WannaCry to dzieło hakerów Kim Dzong Una
W maju świat przeżył jeden z największych w historii globalnej sieci cyberataków na setki tysięcy komputerów w 150 krajach świata. Atak ransomware wywołany przez trojana WannaCry, sparaliżował pracę setek szpitali, firm kurierskich, fabryk, agencji rządowych, zwykłych ludzi...
W maju świat przeżył jeden z największych w historii globalnej sieci cyberataków na setki tysięcy komputerów w 150 krajach świata. Atak ransomware wywołany przez trojana WannaCry, sparaliżował pracę setek szpitali, firm kurierskich, fabryk, agencji rządowych, zwykłych ludzi i małych firm, blokując dostęp do danych zgromadzonych na komputerach i doprowadzając do strat liczonych w milionach dolarów.
Teraz okazuje się, że za WannaCry stoją hakerzy z Korei Północnej. Przynajmniej tak twierdzi administracja prezydenta Stanów Zjednoczonych. W wywiadzie udzielonym Wall Street Journal, Thomas Bossert, doradca Donalda Trumpa stwierdził, że "Nie jesteśmy jedynymi, którzy wysuwają takie oskarżenia.
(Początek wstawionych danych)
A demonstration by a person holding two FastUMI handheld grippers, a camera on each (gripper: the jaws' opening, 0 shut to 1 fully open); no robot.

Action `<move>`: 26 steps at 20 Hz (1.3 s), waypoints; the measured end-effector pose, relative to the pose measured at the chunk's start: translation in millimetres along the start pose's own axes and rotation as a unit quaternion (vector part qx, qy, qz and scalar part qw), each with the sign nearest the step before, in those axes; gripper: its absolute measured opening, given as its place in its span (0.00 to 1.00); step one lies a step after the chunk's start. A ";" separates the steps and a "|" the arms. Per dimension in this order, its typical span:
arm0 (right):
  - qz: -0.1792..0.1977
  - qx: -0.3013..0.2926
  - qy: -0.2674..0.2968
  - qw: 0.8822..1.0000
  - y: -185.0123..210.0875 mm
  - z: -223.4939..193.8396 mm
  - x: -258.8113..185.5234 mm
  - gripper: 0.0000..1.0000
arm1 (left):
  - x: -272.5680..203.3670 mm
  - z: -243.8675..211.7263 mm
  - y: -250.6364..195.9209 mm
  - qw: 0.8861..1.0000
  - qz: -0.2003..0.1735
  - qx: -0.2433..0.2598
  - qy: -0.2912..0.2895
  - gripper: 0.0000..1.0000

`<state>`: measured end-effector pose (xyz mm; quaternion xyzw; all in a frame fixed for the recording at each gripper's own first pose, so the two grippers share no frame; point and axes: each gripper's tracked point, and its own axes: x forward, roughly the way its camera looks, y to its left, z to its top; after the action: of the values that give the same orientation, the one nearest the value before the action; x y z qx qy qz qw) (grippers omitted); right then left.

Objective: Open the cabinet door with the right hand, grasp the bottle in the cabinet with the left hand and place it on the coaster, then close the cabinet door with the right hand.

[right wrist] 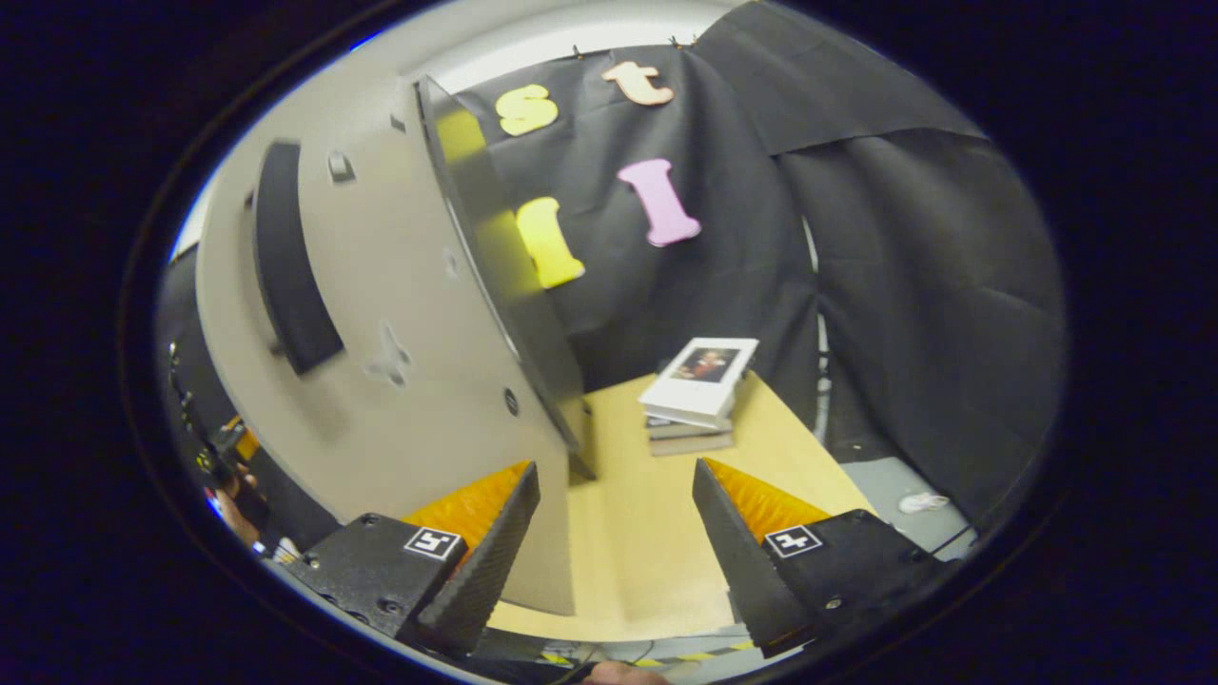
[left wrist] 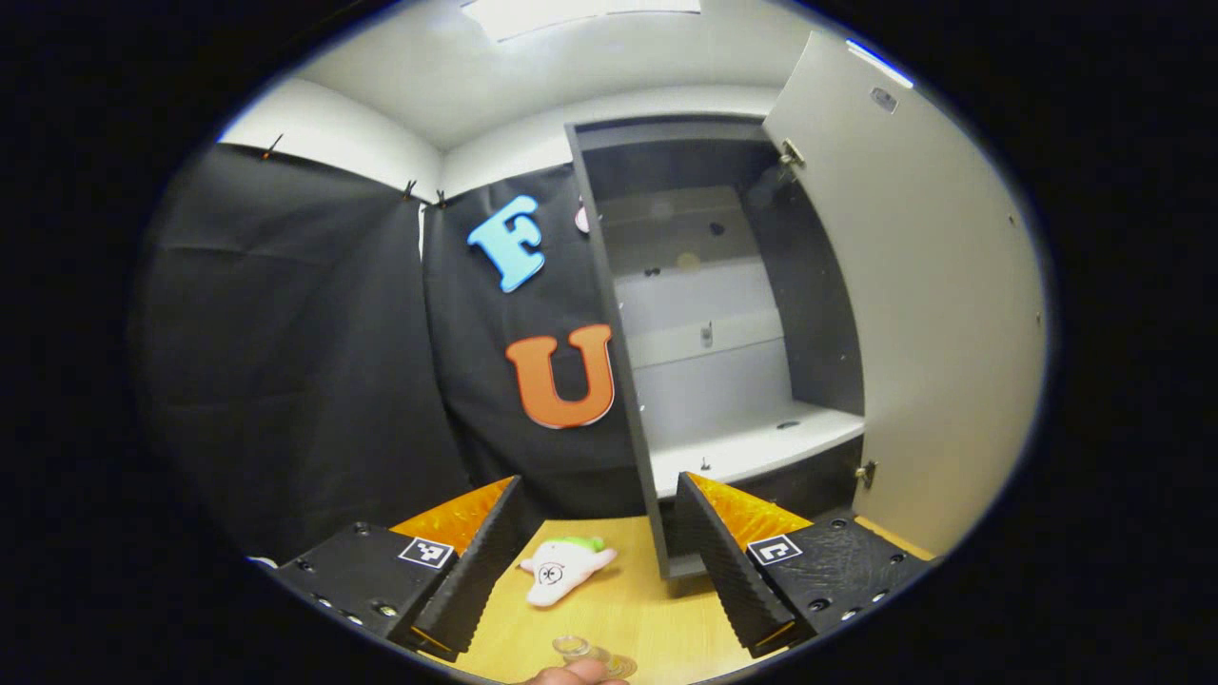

Inne rządy i organizacje prywatne mają podobne zdanie" ... "W miarę jak będziemy czynili internet bardziej bezpiecznym, będziemy egzekwowali odpowiedzialność od tych, którzy próbują nam szkodzić lub nam grożą, bez względu na to czy działają sami, w organizacjach przestępczych czy są wrogimi państwami" ... "Narzędzia, jakimi posługują się totalitarne reżimy są zbyt groźne, aby mogły być przez nas ignorowane".
Atak trojana WannaCry na tysiące firm na całym świecie. Fot. AFP.
Bossert jednocześnie zapewnił, że grupy i osoby zaangażowane w stworzenie tego trojana i ataki z jego pomocą poniosą pełną za to odpowiedzialność. Póki co doradca Trumpa nie określił dokładnie, o jakie osoby może chodzić, ale pewne jest, że USA dotrzyma słowa i sprawiedliwie osądzi wszystkie osoby zamieszane w ten proceder, jak już miało to miejsce w historii z hakerami pochodzącymi z Rosji czy Chin.